TASK TO CARRY OUT. Please reproduce the listing word for word. Pictures stay out.

DATASET EXTRACT.
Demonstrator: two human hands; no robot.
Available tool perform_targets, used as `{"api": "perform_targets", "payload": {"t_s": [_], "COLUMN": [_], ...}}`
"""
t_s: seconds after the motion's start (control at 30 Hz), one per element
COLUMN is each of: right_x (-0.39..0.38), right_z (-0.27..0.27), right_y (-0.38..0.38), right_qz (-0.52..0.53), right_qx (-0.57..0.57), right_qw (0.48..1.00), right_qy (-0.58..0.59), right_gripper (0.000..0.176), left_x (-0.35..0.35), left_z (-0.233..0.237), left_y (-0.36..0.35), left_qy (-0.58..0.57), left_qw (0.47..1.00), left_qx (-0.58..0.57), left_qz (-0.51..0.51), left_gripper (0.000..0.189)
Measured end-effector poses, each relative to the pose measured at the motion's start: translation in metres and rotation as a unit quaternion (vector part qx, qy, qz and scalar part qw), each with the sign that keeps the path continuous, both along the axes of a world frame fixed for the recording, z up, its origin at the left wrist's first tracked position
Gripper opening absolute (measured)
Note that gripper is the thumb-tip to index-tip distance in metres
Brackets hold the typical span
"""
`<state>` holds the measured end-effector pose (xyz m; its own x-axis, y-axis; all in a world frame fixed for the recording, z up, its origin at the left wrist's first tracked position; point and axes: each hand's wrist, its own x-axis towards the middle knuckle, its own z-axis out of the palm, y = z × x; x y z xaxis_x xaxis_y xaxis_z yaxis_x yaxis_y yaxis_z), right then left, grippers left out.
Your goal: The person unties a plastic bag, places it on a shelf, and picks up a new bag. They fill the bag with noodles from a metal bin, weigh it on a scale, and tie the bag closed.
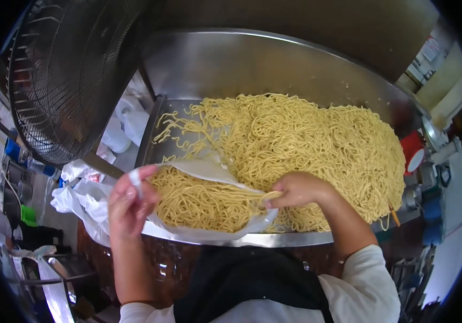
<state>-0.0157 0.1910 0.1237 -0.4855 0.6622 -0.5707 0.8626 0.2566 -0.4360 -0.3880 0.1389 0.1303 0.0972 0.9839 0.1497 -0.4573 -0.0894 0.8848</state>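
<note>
Marks on the wall paper (431,49) were unreadable. Noodles (204,202) filled the bag (201,170) — the right hand (301,189) pinched some at its right edge, the left hand (127,202) curled half-open at its left rim; whether it gripped, I couldn't tell.

No lettering, number or brand I can read from where I stand. Pale paper (431,49) up on the far right: faint marks, too small for me to make out. White plastic with a reddish patch (94,177), to the left: blurred, I can't tell whether it is print. Nothing legible to copy down.
</note>
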Motion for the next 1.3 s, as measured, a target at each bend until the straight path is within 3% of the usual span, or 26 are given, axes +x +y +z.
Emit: {"api": "perform_targets", "payload": {"t_s": [0.03,0.1,0.13,0.2,0.27,0.33,0.37,0.4,0.43,0.47,0.5,0.53,0.57,0.6,0.63,0.7,0.77,0.8,0.87,0.93,1.0,1.13,1.23,1.3], "right_x": [-0.001,-0.011,-0.022,-0.051,-0.075,-0.103,-0.12,-0.132,-0.139,-0.145,-0.148,-0.149,-0.148,-0.146,-0.137,-0.111,-0.108,-0.108,-0.11,-0.114,-0.121,-0.133,-0.13,-0.116], "right_z": [0.015,0.038,0.049,0.066,0.061,0.051,0.045,0.04,0.038,0.036,0.034,0.024,0.006,-0.008,-0.017,-0.034,-0.038,-0.047,-0.07,-0.076,-0.079,-0.087,-0.103,-0.107], "right_y": [0.003,0.006,0.007,0.012,0.02,0.025,0.026,0.027,0.027,0.029,0.029,0.031,0.034,0.036,0.03,0.004,-0.02,-0.024,-0.025,-0.027,-0.03,-0.041,-0.043,-0.044], "right_qz": [-0.003,0.024,0.024,0.044,0.052,0.061,0.034,0.006,0.008,-0.069,-0.145,-0.145,-0.174,-0.194,-0.191,-0.166,-0.006,-0.007,0.044,0.052,-0.044,-0.083,-0.095,-0.124], "right_qx": [0.005,0.045,0.044,0.177,0.2,0.214,0.132,0.048,0.043,-0.015,-0.073,-0.078,0.146,0.362,0.359,0.094,0.105,0.104,0.215,0.211,0.156,0.172,0.194,0.132], "right_qw": [1.0,0.992,0.993,0.975,0.962,0.948,0.937,0.91,0.91,0.895,0.871,0.871,0.834,0.751,0.752,0.921,0.959,0.959,0.963,0.971,0.983,0.978,0.97,0.958], "right_qy": [-0.001,0.113,0.111,0.128,0.177,0.227,0.322,0.412,0.412,0.441,0.464,0.463,0.503,0.517,0.518,0.341,0.262,0.263,0.156,0.103,0.092,0.086,0.111,0.223], "right_gripper": [0.041,0.042,0.042,0.04,0.04,0.039,0.031,0.024,0.024,0.023,0.022,0.022,0.023,0.024,0.024,0.02,0.017,0.017,0.018,0.024,0.028,0.028,0.028,0.027], "left_x": [0.005,0.027,0.039,0.053,0.054,0.059,0.06,0.063,0.067,0.068,0.066,0.062,0.057,0.051,0.043,0.035,0.033,0.031,0.029,0.032,0.028,0.02,0.006,-0.004], "left_z": [-0.006,-0.021,-0.025,-0.026,-0.023,-0.035,-0.042,-0.054,-0.065,-0.073,-0.044,-0.036,-0.031,-0.027,-0.023,-0.026,-0.027,-0.026,-0.021,-0.015,-0.014,-0.011,-0.013,-0.017], "left_y": [0.007,0.013,0.016,0.026,0.029,0.029,0.031,0.034,0.037,0.041,0.037,0.036,0.035,0.035,0.037,0.039,0.042,0.043,0.045,0.041,0.038,0.021,0.013,0.006], "left_qy": [0.042,0.029,0.026,0.062,0.04,0.056,0.113,0.112,0.123,0.134,0.111,0.109,0.134,0.158,0.168,0.182,0.173,0.173,0.156,0.163,0.208,0.197,0.183,0.168], "left_qw": [0.998,0.986,0.987,0.978,0.977,0.982,0.978,0.978,0.981,0.983,0.983,0.983,0.983,0.977,0.975,0.974,0.977,0.977,0.98,0.98,0.97,0.972,0.974,0.977], "left_qx": [-0.014,-0.015,-0.016,-0.005,-0.031,0.011,0.005,-0.001,0.012,0.025,0.002,-0.003,-0.065,-0.126,-0.12,-0.117,-0.117,-0.118,-0.107,-0.112,-0.108,-0.112,-0.117,-0.125], "left_qz": [-0.054,-0.161,-0.161,-0.197,-0.206,-0.181,-0.177,-0.175,-0.151,-0.127,-0.149,-0.147,-0.111,-0.075,-0.083,-0.064,-0.047,-0.048,-0.054,-0.034,-0.057,-0.063,-0.059,-0.045], "left_gripper": [0.072,0.085,0.085,0.089,0.089,0.071,0.053,0.053,0.043,0.035,0.027,0.027,0.024,0.021,0.02,0.02,0.021,0.021,0.02,0.021,0.021,0.022,0.012,0.012]}}
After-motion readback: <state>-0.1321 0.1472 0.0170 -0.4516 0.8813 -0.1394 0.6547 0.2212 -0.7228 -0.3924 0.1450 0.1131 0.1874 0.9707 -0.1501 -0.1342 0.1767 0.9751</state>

EXERCISE RESPONSE.
Demonstrator: two human hands; no robot.
Available tool perform_targets, used as `{"api": "perform_targets", "payload": {"t_s": [_], "COLUMN": [_], ...}}`
"""
t_s: seconds after the motion's start (control at 30 Hz), one per element
COLUMN is each of: right_x (-0.39..0.38), right_z (-0.27..0.27), right_y (-0.38..0.38), right_qz (-0.52..0.53), right_qx (-0.57..0.57), right_qw (0.48..1.00), right_qy (-0.58..0.59), right_gripper (0.000..0.176), left_x (-0.35..0.35), left_z (-0.233..0.237), left_y (-0.36..0.35), left_qy (-0.58..0.57), left_qw (0.47..1.00), left_qx (-0.58..0.57), left_qz (-0.51..0.51), left_gripper (0.000..0.189)
Measured end-effector poses, each relative to the pose measured at the motion's start: translation in metres and rotation as a unit quaternion (vector part qx, qy, qz and scalar part qw), each with the sign that keeps the path continuous, both along the axes of a world frame fixed for the recording, z up, its origin at the left wrist's first tracked position
Gripper opening absolute (measured)
Note that gripper is the thumb-tip to index-tip distance in metres
Brackets hold the typical span
"""
`<state>` holds the measured end-effector pose (xyz m; its own x-axis, y-axis; all in a world frame fixed for the recording, z up, its origin at the left wrist's first tracked position; point and axes: each hand's wrist, its own x-axis towards the middle knuckle, its own z-axis out of the palm, y = z × x; x y z xaxis_x xaxis_y xaxis_z yaxis_x yaxis_y yaxis_z), right then left, grippers left out.
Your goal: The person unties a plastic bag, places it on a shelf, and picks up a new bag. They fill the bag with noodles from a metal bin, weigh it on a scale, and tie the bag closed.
<state>-0.0157 0.1910 0.1237 -0.4855 0.6622 -0.5707 0.8626 0.2566 -0.4360 -0.3880 0.1389 0.1303 0.0972 0.9839 0.1497 -0.4573 -0.0894 0.8848</state>
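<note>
Marks on the wall paper (431,49) were unreadable. Noodles (204,202) filled the bag (201,170) — the right hand (301,189) pinched some at its right edge, the left hand (127,202) curled half-open at its left rim; whether it gripped, I couldn't tell.

No lettering, number or brand I can read from where I stand. Pale paper (431,49) up on the far right: faint marks, too small for me to make out. White plastic with a reddish patch (94,177), to the left: blurred, I can't tell whether it is print. Nothing legible to copy down.
</note>
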Motion for the next 1.3 s, as measured, a target at each bend until the straight path is within 3% of the usual span, or 26 are given, axes +x +y +z.
Emit: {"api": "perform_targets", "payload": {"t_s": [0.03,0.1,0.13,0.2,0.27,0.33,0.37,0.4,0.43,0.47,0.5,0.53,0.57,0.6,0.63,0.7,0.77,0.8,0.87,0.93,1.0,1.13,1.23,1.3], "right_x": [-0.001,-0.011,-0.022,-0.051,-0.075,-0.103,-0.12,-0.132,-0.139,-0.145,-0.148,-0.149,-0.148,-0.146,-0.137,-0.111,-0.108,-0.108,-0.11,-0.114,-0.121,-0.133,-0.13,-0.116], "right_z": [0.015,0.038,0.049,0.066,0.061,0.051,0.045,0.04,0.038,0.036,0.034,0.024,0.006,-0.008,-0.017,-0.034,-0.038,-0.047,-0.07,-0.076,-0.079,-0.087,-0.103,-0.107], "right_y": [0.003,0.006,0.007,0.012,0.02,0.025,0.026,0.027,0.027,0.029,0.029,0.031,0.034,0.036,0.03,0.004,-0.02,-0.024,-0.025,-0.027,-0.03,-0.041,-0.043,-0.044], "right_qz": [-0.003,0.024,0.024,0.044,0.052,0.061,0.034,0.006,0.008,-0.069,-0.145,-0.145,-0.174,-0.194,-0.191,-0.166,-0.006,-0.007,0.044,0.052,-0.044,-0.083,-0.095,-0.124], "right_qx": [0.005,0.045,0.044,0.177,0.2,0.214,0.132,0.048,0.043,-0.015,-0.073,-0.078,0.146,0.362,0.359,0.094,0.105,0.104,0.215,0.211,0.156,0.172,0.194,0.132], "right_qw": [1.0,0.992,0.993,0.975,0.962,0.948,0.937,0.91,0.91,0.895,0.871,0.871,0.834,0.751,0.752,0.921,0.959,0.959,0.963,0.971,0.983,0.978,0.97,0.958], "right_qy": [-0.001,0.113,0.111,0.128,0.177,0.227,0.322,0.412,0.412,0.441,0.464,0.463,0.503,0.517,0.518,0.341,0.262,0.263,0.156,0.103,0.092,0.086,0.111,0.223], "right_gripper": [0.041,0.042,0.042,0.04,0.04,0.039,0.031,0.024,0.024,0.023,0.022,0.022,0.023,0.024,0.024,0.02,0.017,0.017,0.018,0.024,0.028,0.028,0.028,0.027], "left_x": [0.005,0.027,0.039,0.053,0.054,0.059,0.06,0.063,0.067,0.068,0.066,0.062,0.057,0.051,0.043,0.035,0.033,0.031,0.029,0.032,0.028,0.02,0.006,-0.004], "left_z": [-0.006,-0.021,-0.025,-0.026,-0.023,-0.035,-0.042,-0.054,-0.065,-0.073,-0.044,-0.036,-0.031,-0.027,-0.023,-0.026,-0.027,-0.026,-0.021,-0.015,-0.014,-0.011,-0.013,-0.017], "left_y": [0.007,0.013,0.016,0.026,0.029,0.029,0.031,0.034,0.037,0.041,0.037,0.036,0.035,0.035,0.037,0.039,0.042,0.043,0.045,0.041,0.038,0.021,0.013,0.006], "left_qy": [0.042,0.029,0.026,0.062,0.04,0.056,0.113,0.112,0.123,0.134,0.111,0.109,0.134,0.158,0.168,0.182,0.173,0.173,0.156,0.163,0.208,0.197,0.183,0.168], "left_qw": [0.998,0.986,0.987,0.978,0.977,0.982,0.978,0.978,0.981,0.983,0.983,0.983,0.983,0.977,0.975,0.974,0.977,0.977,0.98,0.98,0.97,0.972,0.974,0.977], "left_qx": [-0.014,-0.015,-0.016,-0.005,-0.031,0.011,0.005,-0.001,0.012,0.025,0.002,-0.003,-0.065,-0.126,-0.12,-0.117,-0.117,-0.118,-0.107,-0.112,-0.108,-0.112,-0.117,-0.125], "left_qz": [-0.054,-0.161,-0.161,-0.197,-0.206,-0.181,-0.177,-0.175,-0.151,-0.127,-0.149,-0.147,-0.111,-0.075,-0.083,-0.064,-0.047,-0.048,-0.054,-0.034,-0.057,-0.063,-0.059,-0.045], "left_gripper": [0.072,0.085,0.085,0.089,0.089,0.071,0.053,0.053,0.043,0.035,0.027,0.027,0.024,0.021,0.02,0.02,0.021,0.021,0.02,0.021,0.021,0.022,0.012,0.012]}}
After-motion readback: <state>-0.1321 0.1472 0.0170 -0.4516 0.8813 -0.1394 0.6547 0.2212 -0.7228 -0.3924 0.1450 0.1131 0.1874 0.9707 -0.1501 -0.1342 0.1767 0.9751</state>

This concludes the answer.